━━ Records provided

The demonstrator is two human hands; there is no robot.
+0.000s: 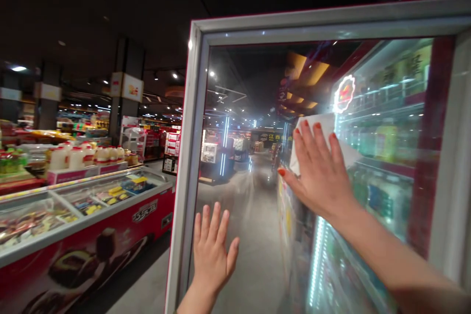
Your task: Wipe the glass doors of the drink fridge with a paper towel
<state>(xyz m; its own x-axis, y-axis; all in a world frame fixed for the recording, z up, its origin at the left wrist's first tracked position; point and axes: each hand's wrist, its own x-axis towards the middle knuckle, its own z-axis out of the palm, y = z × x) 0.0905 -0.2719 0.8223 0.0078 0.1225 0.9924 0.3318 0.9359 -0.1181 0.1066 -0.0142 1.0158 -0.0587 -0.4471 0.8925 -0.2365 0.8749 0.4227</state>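
Observation:
A glass door (250, 235) in a pale grey frame stands in front of me, swung open. My right hand (324, 176) holds a white cloth (324, 120) flat against its glass, with the fingers spread over it. Part of the cloth is hidden under the palm. Lower and to the left, my left hand (213, 245) is open, its palm towards the glass and its fingers stretched upward near the frame's left side. It has nothing in it. Whether that palm touches the glass, I cannot tell.
Through or in the glass appear lit shelves of bottles (386, 142) on the right. To the left runs a red chest freezer (121, 230) with packaged goods under its glass top. White jugs with red caps (75, 157) stand behind it. Dark pillars (127, 93) rise farther back.

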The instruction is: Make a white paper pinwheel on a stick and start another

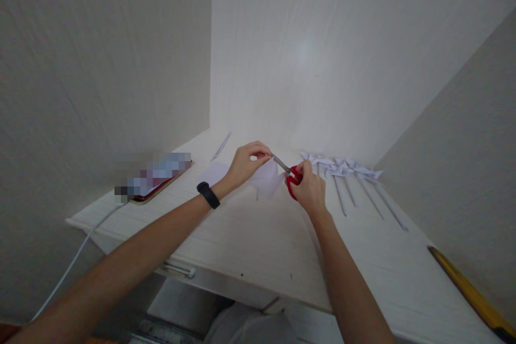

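Observation:
My left hand [250, 164] pinches a piece of white paper [266, 180] above the table, its fingers at the paper's upper edge. A black band sits on that wrist. My right hand [309, 188] is closed around the red handles of a pair of scissors [282, 163]. The blades point up and left, with their tips beside the left fingertips at the paper's edge. Whether the blades are cutting into the paper I cannot tell. Another sheet of paper [213, 173] lies flat on the table, partly behind my left wrist.
Several white paper pinwheels [342, 166] on rolled paper sticks lie at the right back. A thin paper stick [221, 146] lies at the back left. A phone [161, 180] with a white cable rests at the left edge. A yellow-handled tool [470, 290] lies along the right wall.

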The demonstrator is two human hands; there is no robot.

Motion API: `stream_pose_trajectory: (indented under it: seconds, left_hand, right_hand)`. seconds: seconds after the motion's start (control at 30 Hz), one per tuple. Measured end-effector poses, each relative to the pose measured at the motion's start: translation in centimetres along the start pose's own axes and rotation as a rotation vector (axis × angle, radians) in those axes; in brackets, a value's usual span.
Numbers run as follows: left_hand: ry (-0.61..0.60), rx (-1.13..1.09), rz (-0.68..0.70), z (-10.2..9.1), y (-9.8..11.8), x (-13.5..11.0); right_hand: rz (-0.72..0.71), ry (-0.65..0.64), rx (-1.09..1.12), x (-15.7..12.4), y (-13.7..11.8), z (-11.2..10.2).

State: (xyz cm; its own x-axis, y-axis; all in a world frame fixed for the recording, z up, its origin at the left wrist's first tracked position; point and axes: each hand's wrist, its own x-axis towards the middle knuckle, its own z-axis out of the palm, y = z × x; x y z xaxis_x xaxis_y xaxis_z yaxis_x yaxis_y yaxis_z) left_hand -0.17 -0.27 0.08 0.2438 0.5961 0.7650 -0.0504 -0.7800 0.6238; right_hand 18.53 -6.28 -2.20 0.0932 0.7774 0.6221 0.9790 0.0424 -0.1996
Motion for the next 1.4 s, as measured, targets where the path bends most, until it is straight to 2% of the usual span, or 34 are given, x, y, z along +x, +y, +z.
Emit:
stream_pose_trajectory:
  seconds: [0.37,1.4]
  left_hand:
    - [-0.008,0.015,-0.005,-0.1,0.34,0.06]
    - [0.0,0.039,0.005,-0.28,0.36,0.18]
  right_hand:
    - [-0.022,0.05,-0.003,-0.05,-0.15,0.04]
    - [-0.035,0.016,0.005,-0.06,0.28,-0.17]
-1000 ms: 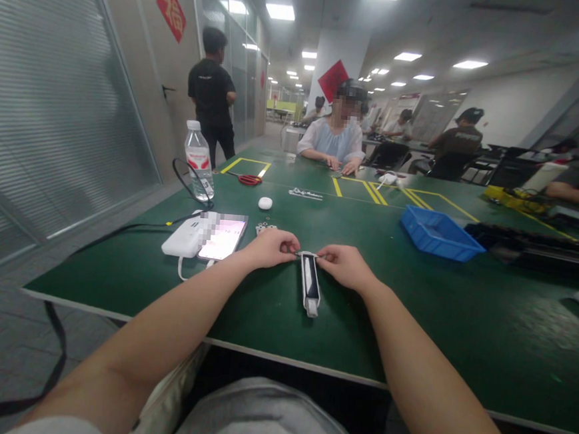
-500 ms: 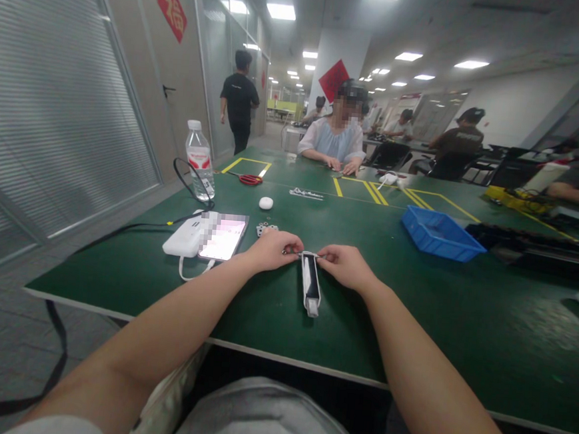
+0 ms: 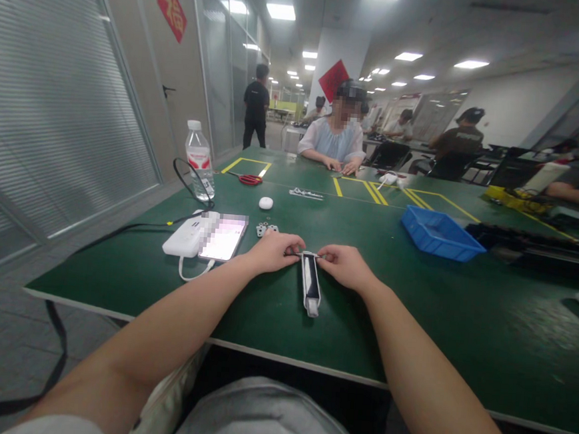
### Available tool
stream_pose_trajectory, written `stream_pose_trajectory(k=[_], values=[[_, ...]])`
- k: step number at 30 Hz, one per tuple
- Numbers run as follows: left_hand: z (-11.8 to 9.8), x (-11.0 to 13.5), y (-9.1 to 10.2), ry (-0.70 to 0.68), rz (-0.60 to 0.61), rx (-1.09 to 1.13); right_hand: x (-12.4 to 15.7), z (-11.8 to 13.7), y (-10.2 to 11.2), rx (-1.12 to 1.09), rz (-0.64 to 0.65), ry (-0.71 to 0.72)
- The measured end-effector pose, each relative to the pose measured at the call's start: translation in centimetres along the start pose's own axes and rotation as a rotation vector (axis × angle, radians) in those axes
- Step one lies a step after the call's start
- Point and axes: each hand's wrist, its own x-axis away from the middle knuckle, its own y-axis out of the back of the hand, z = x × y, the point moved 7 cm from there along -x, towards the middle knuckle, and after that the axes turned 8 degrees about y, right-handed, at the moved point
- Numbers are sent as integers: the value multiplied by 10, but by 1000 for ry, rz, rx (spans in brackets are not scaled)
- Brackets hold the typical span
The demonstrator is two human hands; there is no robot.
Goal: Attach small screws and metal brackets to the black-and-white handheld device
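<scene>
A long narrow black-and-white part [image 3: 310,283] lies on the green table [image 3: 412,320], pointing away from me. My left hand [image 3: 271,251] is closed in a pinch on a small metal piece [image 3: 293,251] at the part's far end. My right hand [image 3: 344,265] pinches the same far end from the other side. Both hands rest on the table with fingertips almost meeting.
A phone [image 3: 223,236] on a white power bank [image 3: 185,238] lies left of my hands, with small metal parts [image 3: 265,228] behind. A water bottle [image 3: 200,160], red scissors [image 3: 249,179], a white puck [image 3: 265,203] and a blue tray [image 3: 439,233] stand farther off. Other people sit across.
My hands hold nearly the same place; the left fingers shifted slightly on the metal piece. A person in black at the back left has walked farther away down the corridor.
</scene>
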Motion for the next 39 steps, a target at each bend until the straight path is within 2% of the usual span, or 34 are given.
stream_pose_trajectory(k=[11,19,27,39], values=[[8,-2,2,-28,3,0,1,0,-1,-26,16,-11],[17,-1,9,38,46,-161,1,-2,-1,-30,19,-33],[20,-2,18,82,50,-215,1,-4,0,-47,9,-27],[20,-2,15,71,36,-284,1,-5,0,-72,9,-26]])
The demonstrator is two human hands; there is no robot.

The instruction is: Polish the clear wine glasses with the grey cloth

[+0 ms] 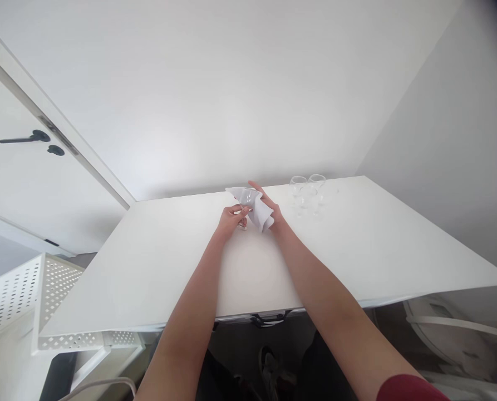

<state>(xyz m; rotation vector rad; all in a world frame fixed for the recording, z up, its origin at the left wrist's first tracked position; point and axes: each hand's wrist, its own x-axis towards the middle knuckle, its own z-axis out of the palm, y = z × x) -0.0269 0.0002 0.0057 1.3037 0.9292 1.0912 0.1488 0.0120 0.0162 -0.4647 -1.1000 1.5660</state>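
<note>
My left hand point(230, 219) is closed around the lower part of a clear stemmed glass point(242, 225), whose foot shows just below the fingers. A light grey-white cloth point(262, 216) wraps around the bowl of this glass. On the other side, my right hand point(274, 213) holds the cloth against the bowl, one finger sticking out past the top edge; its other fingers are mostly hidden behind the fabric. To the right of it stand two more clear stemmed glasses point(298, 191), side by side and upright.
Both hands are above a white table point(168, 267) set against a white wall. A white perforated metal rack point(60, 278) stands at the left. Farther left is a door with a black handle point(39, 136). A whitish chair-like object point(448, 334) shows below the table at right.
</note>
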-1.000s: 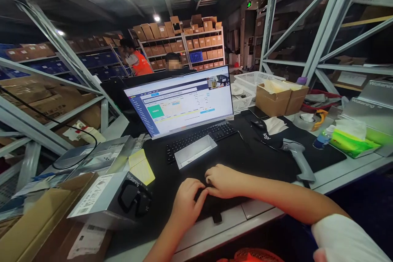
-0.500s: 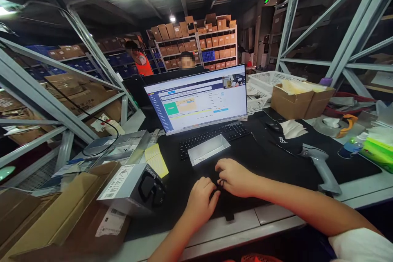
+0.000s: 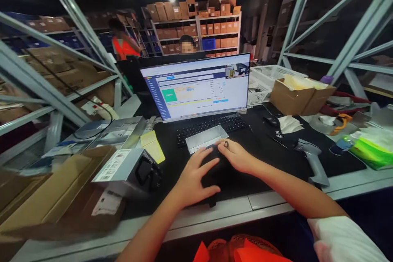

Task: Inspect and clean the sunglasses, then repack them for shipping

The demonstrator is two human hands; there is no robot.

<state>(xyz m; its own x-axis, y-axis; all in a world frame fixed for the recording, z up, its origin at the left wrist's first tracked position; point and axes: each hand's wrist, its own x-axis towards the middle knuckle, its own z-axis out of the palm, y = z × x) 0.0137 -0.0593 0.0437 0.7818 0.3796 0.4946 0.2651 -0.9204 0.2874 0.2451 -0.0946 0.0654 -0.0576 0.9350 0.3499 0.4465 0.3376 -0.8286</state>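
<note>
At six o'clock from the hands runs the pale table edge (image 3: 227,207). The left hand (image 3: 196,178) is now splayed, thumb well apart, where half a second ago its fingers were bunched against the right hand's. The right hand (image 3: 235,153) bends its fingers by a dark loop (image 3: 226,144), perhaps a ring or part of what is handled; whether they grip anything I cannot tell. A dark item, mostly hidden, seems to lie between the two sets of fingertips.

Both hands have moved toward twelve o'clock and overlap the near edge of the pale tray (image 3: 208,135); the handling appears to have shifted from the mat to the tray. The grey box (image 3: 127,174) stays at nine o'clock. Beyond the tray, at twelve, are the keyboard (image 3: 202,127) and then the lit monitor (image 3: 196,90).
</note>
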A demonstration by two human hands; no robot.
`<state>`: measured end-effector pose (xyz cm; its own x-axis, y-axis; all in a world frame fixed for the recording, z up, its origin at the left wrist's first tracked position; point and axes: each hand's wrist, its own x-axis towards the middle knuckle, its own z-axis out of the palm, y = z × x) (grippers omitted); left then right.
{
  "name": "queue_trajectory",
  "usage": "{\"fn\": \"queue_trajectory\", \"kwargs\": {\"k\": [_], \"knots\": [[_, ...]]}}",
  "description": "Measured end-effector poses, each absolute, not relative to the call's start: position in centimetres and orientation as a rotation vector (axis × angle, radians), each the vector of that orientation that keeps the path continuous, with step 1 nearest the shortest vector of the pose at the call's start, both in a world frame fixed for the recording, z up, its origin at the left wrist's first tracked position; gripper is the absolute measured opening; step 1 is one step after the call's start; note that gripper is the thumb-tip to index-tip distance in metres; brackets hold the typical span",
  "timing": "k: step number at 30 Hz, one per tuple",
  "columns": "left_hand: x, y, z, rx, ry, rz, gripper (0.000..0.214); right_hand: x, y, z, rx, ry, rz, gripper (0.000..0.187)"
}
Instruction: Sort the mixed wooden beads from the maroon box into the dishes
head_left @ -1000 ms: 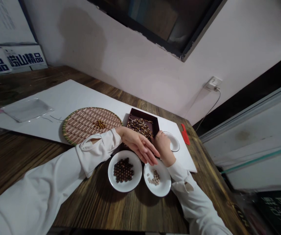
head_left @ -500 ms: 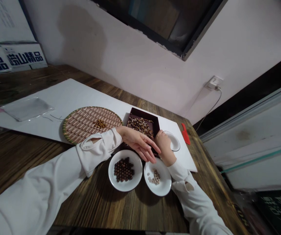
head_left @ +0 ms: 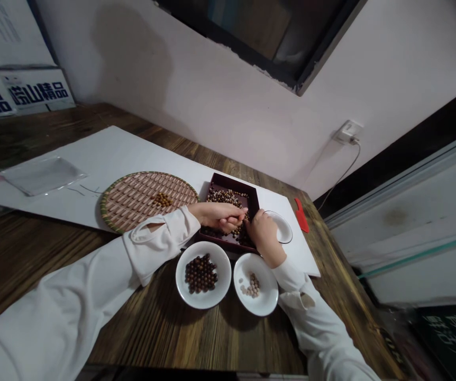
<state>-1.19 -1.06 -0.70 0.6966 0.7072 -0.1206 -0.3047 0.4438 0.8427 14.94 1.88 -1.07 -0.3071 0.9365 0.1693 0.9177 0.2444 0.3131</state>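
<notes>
Over a dark maroon box (head_left: pixel 254 197) of mixed beads (head_left: pixel 226 196), my left hand (head_left: pixel 225 216) is closed, thumb and fingers pinched together; whatever they hold is too small to name. My right hand (head_left: pixel 263 233) reaches into the box's right side with its fingers curled down, their tips hidden from me. Just in front of the box, a white bowl (head_left: pixel 223 288) holds dark brown beads (head_left: pixel 201 273). Beside it, below my right wrist, another white bowl (head_left: pixel 268 296) contains a few pale beads (head_left: pixel 253 286).
To the left, a round woven tray (head_left: pixel 128 203) carries a small pile of yellow-brown beads (head_left: pixel 162 199). A third white bowl (head_left: pixel 284 228) is partly behind my right hand. Farther right lies a red comb-like tool (head_left: pixel 301 217). A clear plastic bag (head_left: pixel 45 174) rests on the white board (head_left: pixel 105 148).
My left hand has gone from loosely spread fingers above the pale-bead bowl to a pinch farther back, over the box. My right hand has shifted slightly left and stays at the box.
</notes>
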Motion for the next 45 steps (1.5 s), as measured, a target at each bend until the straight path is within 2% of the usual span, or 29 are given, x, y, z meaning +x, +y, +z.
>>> {"fn": "queue_trajectory", "kwargs": {"k": [9,15,20,31,36,45], "knots": [[-0.9,-0.2,-0.7,0.638,0.666,0.732,0.045,14.8,1.7,-0.7,1.813,2.417,0.538,0.045],[-1.1,-0.3,-0.5,0.566,0.662,0.692,0.033,14.9,1.9,-1.1,1.83,2.441,0.57,0.045],[-1.1,-0.3,-0.2,0.477,0.605,0.883,0.015,14.9,1.9,-1.1,1.834,2.457,0.573,0.044],[-1.8,0.7,-1.7,0.506,0.478,0.954,0.045,14.8,2.2,-1.6,1.886,2.449,0.559,0.05],[-1.8,0.5,-1.5,0.524,0.544,0.951,0.045,14.7,2.2,-1.5,1.891,2.425,0.536,0.046],[-1.5,0.5,-1.1,0.513,0.681,0.961,0.044,14.4,1.8,-1.0,1.89,2.382,0.435,0.049]]}}
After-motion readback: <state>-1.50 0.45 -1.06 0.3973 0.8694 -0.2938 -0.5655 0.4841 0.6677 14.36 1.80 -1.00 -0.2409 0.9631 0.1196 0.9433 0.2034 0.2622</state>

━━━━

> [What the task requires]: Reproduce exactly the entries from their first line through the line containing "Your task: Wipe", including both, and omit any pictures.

> [The completed task]:
The demonstrator is two human hands; there is no robot.
+0.000s: 
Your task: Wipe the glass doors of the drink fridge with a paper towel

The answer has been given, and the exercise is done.